▶ **WHAT YOU SHOULD DO**
Set down exactly, from the records below, the line with "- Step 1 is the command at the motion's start" through the line with "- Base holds", and nothing else.

▶ **PROVIDED DATA**

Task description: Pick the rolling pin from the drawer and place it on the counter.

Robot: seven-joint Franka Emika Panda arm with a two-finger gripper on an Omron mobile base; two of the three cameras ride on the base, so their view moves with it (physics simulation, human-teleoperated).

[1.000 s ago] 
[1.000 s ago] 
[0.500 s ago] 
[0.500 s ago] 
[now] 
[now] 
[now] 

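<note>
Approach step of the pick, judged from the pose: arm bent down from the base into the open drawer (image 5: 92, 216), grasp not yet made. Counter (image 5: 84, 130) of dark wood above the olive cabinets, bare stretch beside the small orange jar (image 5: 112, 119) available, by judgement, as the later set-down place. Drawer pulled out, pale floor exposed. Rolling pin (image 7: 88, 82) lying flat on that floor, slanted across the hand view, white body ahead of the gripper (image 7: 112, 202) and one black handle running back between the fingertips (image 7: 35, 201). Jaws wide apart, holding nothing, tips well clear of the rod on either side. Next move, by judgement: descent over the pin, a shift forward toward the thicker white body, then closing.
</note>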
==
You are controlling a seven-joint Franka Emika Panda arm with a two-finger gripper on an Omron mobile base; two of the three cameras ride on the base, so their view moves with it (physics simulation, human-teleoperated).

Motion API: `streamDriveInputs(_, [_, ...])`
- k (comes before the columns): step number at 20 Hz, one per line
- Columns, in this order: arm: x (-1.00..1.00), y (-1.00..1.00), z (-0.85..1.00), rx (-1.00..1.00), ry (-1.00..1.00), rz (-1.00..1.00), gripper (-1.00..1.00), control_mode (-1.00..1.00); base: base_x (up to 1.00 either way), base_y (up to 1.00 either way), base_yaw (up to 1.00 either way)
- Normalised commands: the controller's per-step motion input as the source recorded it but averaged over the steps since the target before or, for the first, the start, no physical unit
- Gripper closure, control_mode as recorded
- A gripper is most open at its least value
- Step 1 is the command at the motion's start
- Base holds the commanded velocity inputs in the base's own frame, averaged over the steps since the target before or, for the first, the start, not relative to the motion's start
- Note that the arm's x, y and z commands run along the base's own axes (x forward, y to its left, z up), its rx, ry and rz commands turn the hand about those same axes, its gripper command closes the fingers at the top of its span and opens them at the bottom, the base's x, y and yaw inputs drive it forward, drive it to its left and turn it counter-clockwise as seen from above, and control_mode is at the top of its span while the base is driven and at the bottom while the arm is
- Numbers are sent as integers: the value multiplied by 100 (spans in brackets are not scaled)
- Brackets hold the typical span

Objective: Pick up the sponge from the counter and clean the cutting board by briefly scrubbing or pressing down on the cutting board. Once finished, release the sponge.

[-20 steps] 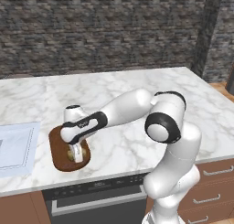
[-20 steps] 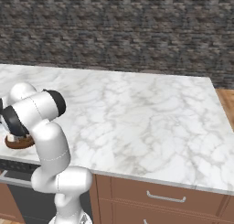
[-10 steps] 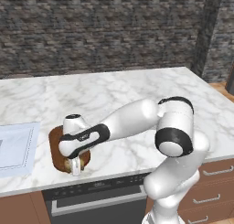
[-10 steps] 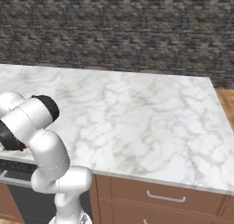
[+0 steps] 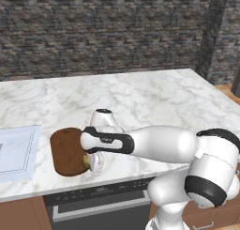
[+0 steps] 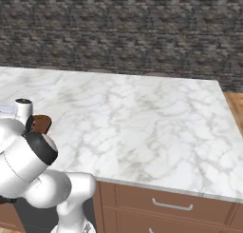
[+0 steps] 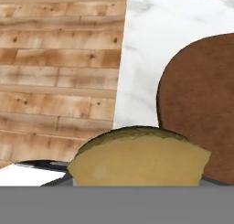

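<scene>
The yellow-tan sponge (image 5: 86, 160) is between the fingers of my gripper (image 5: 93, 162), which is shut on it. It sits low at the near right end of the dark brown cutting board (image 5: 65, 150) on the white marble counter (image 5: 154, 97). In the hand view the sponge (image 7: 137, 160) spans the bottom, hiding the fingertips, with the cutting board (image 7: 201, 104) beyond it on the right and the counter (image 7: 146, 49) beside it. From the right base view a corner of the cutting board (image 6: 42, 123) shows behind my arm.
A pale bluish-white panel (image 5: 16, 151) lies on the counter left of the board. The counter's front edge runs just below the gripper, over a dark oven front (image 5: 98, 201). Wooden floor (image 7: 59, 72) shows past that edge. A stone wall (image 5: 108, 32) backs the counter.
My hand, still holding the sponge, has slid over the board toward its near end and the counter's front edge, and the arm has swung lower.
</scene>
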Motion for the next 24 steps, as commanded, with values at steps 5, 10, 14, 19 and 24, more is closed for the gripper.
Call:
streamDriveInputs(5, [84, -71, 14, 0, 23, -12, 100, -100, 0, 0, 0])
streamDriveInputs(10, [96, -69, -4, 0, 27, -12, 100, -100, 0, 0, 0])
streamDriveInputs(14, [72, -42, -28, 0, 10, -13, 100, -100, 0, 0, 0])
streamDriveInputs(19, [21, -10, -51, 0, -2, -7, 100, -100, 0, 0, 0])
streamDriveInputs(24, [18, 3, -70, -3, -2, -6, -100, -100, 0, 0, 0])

▶ **RESPONSE BOX**
- Step 1 is the command at the motion's start
- Base holds the commanded velocity inputs in the base's own frame, averaged over the steps since the target before or, for the first, the start, not relative to the motion's start

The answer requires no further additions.